There are no hard and fast rules for cooling water biofouling control. Each application has its own peculiarities depending on;

• geographical location
• if it is a recirculation system
• if it is a once through system
• if it is fresh water
• if it is seawater

The Cl₂ dosage is based on the max. pumping rate of the cooling water pumps at 5 mg/liter for shock dosing. With once through systems, you also have marine growths like clams, etc. to be concerned about. However, with recirculating systems and functions to consider as follows:

• Other chemicals corrosion inhibitors can cause problems when using an analyzer. Typically the analyzer cell will be plated by the inhibitor which may reduce the cell output, if the level of inhibitor is constant than it can be allowed for which the normal levels of inhibitor found in cooling towers about 10-15 mg/liter.
• Number of times the water recirculates. Shock dosing duration and interval is dependent on the season in relation to the level of algae, etc. in the water. In other words, generally in European climates for example you only shock in the summer - no need in the winter. In tropical climates, you may have to shock dose all year with low level continuous chlorination. It depends on geographical location.
• Generally make-up water does not create a problem as we are only concerned about controlling algae, etc.
• Temperature of water in the basin is not generally a concern as we don't normally chlorinate the basin water. The chlorine solution is normally added at the recirculating pump intakes.
• For the system circulation time of cooling water (duration time), you set up the system to supply a shock dose of 5 mg/liter for as long as it takes the water to reach the cooling tower return, which is generally about 20 - 30 minutes.

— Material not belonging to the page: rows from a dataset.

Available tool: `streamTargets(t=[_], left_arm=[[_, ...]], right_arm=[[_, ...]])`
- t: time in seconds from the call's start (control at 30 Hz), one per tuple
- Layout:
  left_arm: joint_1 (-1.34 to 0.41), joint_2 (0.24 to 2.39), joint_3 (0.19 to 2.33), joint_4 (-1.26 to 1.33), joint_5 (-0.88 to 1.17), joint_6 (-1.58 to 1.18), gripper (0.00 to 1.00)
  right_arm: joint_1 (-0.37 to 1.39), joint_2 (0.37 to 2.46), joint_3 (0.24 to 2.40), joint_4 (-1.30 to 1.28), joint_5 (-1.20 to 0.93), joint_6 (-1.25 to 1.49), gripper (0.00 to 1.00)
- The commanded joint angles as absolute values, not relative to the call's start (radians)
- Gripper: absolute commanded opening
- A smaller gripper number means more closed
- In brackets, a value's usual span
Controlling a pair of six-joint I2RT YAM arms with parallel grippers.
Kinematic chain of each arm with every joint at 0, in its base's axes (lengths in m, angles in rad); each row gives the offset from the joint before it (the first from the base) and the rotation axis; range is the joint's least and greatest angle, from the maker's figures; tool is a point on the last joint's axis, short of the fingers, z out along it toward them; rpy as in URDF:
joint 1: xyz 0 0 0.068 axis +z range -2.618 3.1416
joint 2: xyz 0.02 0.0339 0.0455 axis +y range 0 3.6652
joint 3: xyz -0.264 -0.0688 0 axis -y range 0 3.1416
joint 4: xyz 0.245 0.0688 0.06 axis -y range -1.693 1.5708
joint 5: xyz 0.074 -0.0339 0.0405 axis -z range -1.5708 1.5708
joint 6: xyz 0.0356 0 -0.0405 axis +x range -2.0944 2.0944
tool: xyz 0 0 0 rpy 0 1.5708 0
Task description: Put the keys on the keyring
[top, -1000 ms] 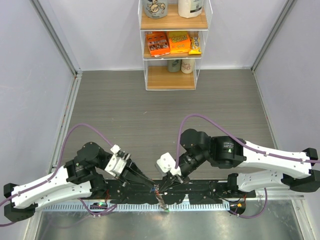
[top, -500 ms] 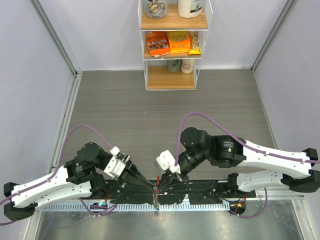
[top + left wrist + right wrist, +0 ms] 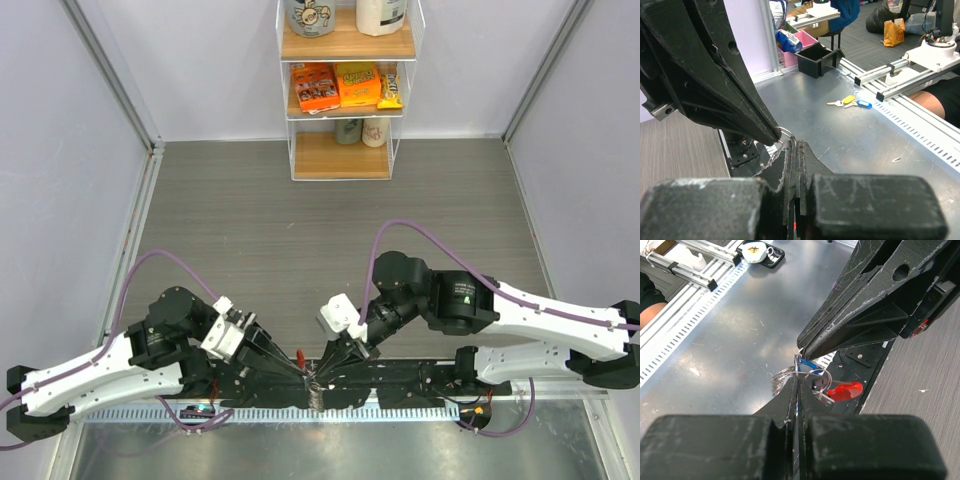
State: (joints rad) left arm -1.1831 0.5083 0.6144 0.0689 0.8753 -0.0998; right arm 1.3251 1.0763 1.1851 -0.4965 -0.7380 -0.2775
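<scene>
Both grippers meet tip to tip over the near table edge. My right gripper (image 3: pixel 320 374) (image 3: pixel 797 374) is shut on the keyring (image 3: pixel 819 377), a thin silvery ring whose loops stick out on both sides of its tip. The red fob (image 3: pixel 842 390) (image 3: pixel 299 357) hangs from the ring. My left gripper (image 3: pixel 304 371) (image 3: pixel 794 146) is shut. A blue key head (image 3: pixel 810 364) shows right at its tip in the right wrist view. The ring (image 3: pixel 785 132) touches that tip. Two more small keys (image 3: pixel 852 101), one yellow-green and one blue, lie on the metal surface.
A white shelf unit (image 3: pixel 345 90) with snack boxes stands at the far end of the table (image 3: pixel 300 220). A black bin (image 3: pixel 820 57) and slotted rails (image 3: pixel 910 80) lie on the metal bench (image 3: pixel 850 140). A black phone (image 3: pixel 760 251) lies farther off.
The right wrist has swung a little to the right and both tips have closed in. The hanging keyring has risen, and the red fob now shows just left of the tips.
</scene>
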Motion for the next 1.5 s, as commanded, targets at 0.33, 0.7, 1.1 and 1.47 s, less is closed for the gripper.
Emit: streamTargets(t=[0.33, 0.7, 1.1, 1.47], left_arm=[[-1.190, 0.520, 0.617, 0.086, 0.824, -0.092, 0.00], [-1.190, 0.538, 0.617, 0.098, 0.775, -0.107, 0.02], [-1.190, 0.558, 0.635, 0.058, 0.614, -0.143, 0.24], [-1.192, 0.505, 0.647, 0.069, 0.364, -0.184, 0.51]], right_arm=[[1.315, 0.931, 1.086, -0.269, -0.604, -0.176, 0.05], [1.315, 0.856, 1.002, -0.121, -0.460, -0.123, 0.05], [1.316, 0.753, 0.934, -0.040, -0.402, -0.121, 0.06], [1.335, 0.695, 0.893, -0.015, -0.347, -0.124, 0.06]])
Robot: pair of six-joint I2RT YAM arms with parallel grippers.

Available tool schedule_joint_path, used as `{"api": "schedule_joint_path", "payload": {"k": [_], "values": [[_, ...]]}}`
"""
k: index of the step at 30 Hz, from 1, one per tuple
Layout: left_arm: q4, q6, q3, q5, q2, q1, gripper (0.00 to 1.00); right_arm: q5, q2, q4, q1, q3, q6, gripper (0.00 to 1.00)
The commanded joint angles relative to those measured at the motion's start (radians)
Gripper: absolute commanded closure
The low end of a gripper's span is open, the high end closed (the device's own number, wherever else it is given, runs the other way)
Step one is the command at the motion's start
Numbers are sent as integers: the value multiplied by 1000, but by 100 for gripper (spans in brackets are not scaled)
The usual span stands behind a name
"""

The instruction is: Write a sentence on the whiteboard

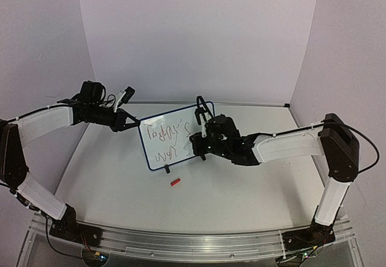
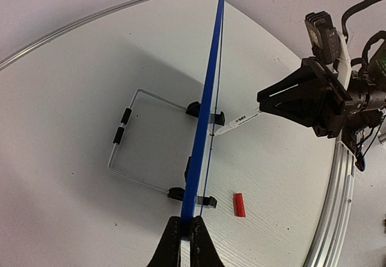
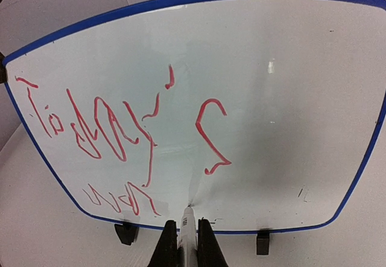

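The whiteboard [image 1: 172, 135] stands upright on two black feet in the middle of the table. Red handwriting [image 3: 114, 131] fills its left half in two rows; the lower row is short. My left gripper [image 2: 186, 238] is shut on the board's blue edge [image 2: 205, 107], seen edge-on in the left wrist view. My right gripper [image 3: 187, 238] is shut on a white marker [image 3: 188, 222]. Its tip touches the board low down, right of the lower row. The marker [image 2: 238, 121] also shows in the left wrist view, meeting the board's face.
A small red marker cap [image 1: 175, 182] lies on the table in front of the board; it also shows in the left wrist view [image 2: 239, 204]. A wire stand [image 2: 142, 140] props the board from behind. White walls close in the back and sides.
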Motion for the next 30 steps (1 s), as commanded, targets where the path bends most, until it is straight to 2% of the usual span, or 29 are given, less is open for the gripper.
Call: {"api": "schedule_joint_path", "payload": {"k": [1, 17, 30], "values": [[-11, 9, 26, 3, -34, -4, 100, -8, 25, 37, 0, 51, 7, 100], [-11, 10, 27, 3, -30, -5, 100, -39, 76, 19, 3, 50, 3, 100], [-11, 10, 26, 2, -25, -5, 100, 34, 49, 12, 4, 56, -27, 100]]}}
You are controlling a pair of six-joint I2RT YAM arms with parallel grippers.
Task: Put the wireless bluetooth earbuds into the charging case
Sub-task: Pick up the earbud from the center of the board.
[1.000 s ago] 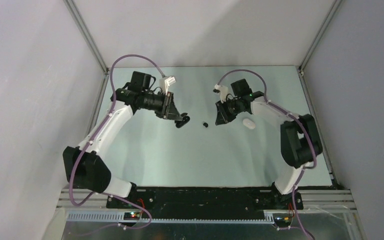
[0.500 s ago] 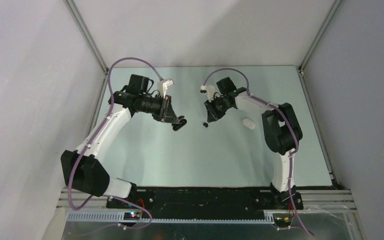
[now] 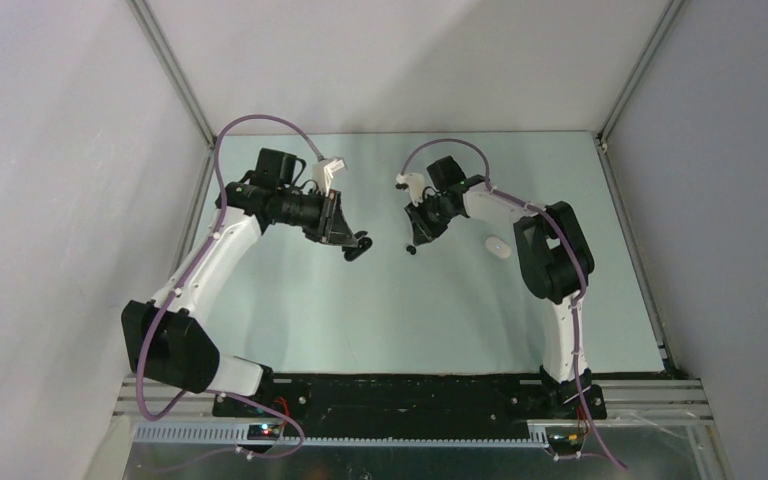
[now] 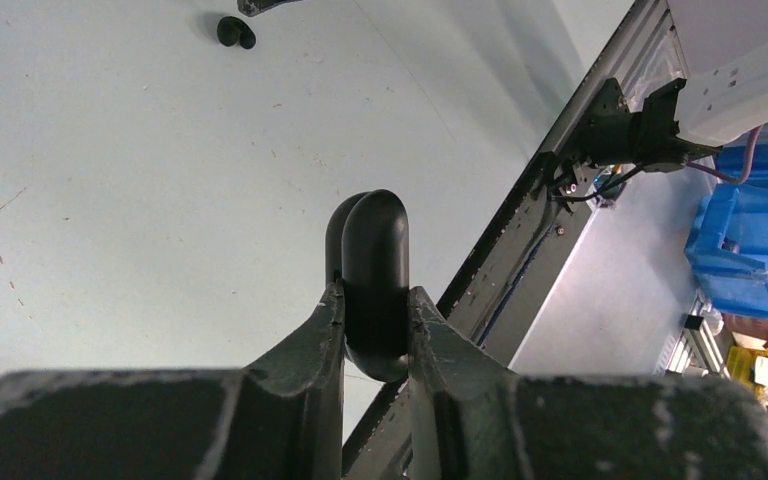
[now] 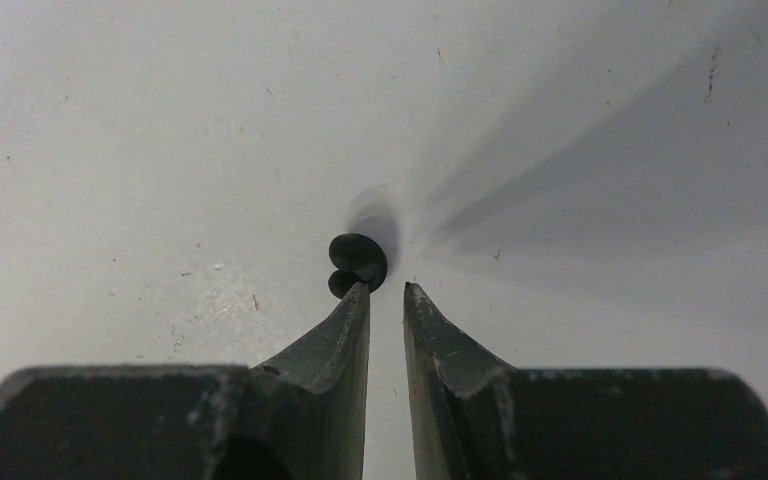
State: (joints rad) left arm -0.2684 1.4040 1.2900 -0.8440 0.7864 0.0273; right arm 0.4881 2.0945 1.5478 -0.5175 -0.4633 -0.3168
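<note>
The left gripper (image 4: 375, 300) is clamped on a black charging case (image 4: 374, 250), held on edge between its 2 fingers in the middle of the left wrist view. The right gripper (image 5: 386, 290) is parted by a narrow slit with nothing in it. Just beyond its tips, 1 black earbud (image 5: 357, 262) lies on the table (image 5: 160, 150) at frame centre. A white case (image 3: 498, 247) lies right of centre in the top view.

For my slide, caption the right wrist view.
Right gripper, jaws narrowly parted, tips beside a black earbud on the table.
</note>
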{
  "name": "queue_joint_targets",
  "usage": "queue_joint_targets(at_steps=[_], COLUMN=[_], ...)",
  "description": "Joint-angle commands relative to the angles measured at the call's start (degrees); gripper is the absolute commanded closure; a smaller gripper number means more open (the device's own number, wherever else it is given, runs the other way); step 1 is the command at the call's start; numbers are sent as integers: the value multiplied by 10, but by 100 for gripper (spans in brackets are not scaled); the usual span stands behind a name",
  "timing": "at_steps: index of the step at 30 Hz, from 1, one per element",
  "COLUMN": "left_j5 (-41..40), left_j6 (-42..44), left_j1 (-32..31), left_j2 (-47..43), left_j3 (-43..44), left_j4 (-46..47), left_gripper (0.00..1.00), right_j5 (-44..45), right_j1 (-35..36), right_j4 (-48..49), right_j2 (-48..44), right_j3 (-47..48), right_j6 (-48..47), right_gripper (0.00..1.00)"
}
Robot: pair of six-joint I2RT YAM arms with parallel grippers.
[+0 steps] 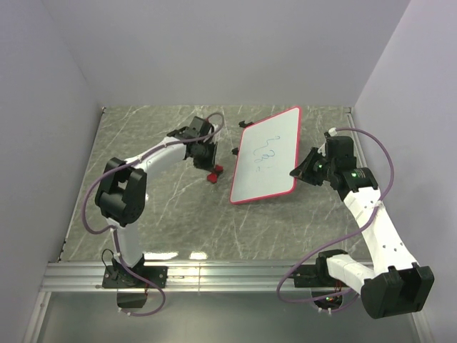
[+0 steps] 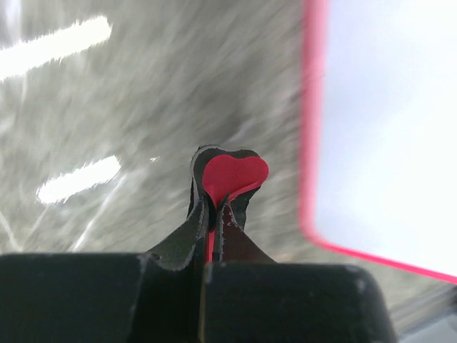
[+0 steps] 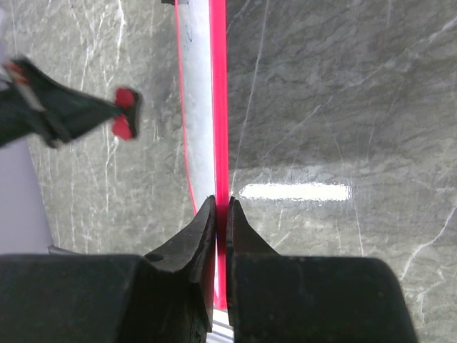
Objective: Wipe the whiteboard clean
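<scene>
– Grey veined stone, that counter (image 1: 178,221). What lies on it?
– Mostly the whiteboard (image 1: 257,182), right of centre and turned at a slant, with a red-pink rim (image 3: 218,86) running all round. Blue-green scribbles (image 1: 268,153) mark its upper middle.
– Who has hold of it?
– The right pincer (image 1: 296,171) does. In the right wrist view its two fingers are pressed together on the rim at the board's near right edge.
– And on the other side?
– The left pincer (image 1: 211,166) hangs just beside the board's left edge, near the lower corner, apart from the rim. Its fingers are clamped tight on a small red eraser (image 2: 232,175), whose rounded end sticks out past the fingertips.
– Does the eraser touch the counter?
– That cannot be told; the left wrist view is blurred.
– Anything smaller?
– Two small black clips (image 1: 246,123), one off the board's far left corner, the other beside its left edge. Whether they touch it is unclear.
</scene>
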Motion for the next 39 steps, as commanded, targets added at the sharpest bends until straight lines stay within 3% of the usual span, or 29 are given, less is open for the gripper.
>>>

So, if recirculation time is 40 minutes say, then you shock dose at 5 mg/liter for 40 minutes and shut-off the system. Now you measure the HOCl residual when it falls off to zero, maybe 6-8 hours, the interval time, you start the shock dosing cycle again. So, you set the duration time to 40 minutes and the interval timer to say 8 hours. Then every 8 hours, the system will shock for 40 minutes and stop..... 8 hours later it will repeat.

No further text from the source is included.